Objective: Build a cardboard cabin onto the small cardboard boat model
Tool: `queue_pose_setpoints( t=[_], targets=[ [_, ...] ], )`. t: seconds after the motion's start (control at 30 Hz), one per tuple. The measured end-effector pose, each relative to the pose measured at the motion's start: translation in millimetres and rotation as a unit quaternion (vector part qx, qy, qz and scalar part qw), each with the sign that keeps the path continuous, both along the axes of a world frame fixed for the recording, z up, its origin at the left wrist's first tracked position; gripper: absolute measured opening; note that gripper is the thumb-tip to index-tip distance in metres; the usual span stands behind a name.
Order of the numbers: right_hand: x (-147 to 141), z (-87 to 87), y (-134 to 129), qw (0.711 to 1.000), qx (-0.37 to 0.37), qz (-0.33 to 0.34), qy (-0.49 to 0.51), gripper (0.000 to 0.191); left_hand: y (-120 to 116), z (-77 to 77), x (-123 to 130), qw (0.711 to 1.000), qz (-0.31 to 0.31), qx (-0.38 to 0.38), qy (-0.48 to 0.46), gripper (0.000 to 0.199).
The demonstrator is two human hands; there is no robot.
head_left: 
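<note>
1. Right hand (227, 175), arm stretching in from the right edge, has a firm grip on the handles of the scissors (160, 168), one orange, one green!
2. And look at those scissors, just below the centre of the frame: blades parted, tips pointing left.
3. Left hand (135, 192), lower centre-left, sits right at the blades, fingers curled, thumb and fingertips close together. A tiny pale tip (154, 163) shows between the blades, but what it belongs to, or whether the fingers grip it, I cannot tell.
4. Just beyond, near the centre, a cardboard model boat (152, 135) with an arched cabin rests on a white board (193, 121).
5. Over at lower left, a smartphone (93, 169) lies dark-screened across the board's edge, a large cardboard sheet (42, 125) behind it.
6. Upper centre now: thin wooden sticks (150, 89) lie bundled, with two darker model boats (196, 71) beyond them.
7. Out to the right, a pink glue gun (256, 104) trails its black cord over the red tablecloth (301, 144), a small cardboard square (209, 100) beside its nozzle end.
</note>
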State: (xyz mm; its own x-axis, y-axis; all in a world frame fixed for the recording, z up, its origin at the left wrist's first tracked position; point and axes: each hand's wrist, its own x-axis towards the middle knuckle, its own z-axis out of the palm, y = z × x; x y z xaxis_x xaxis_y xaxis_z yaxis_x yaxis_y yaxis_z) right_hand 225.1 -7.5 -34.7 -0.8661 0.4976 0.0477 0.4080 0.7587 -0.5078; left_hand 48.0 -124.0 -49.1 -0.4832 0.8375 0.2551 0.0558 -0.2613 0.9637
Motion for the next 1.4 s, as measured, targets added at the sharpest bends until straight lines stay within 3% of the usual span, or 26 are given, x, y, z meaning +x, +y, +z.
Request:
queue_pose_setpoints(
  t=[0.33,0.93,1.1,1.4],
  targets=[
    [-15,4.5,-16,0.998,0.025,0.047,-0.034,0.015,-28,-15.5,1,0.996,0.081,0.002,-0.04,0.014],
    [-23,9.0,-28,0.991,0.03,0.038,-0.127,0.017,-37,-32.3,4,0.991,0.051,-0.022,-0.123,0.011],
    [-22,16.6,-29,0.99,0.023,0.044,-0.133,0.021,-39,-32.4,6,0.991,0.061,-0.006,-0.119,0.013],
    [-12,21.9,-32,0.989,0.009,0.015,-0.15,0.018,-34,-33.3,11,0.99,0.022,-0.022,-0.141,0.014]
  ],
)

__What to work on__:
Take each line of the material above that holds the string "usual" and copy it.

__Response__:
Tool: `queue_pose_setpoints( t=[_], targets=[ [_, ...] ], )`. t: seconds after the motion's start (control at 30 Hz), one per tuple. The measured end-effector pose, each relative to the pose measured at the motion's start: translation in millimetres and rotation as a unit quaternion (vector part qx, qy, qz and scalar part qw), each with the sign that keeps the path continuous, both along the axes of a world frame fixed for the recording, z up, its origin at the left wrist's first tracked position; gripper: absolute measured opening; note that gripper is the thumb-tip to index-tip distance in metres; the usual span stands behind a name.
Motion for the next 1.4 s, as measured, targets added at the sharpest bends until straight lines stay within 3% of the usual span, or 26 are given, x, y, z meaning +x, +y, +z.

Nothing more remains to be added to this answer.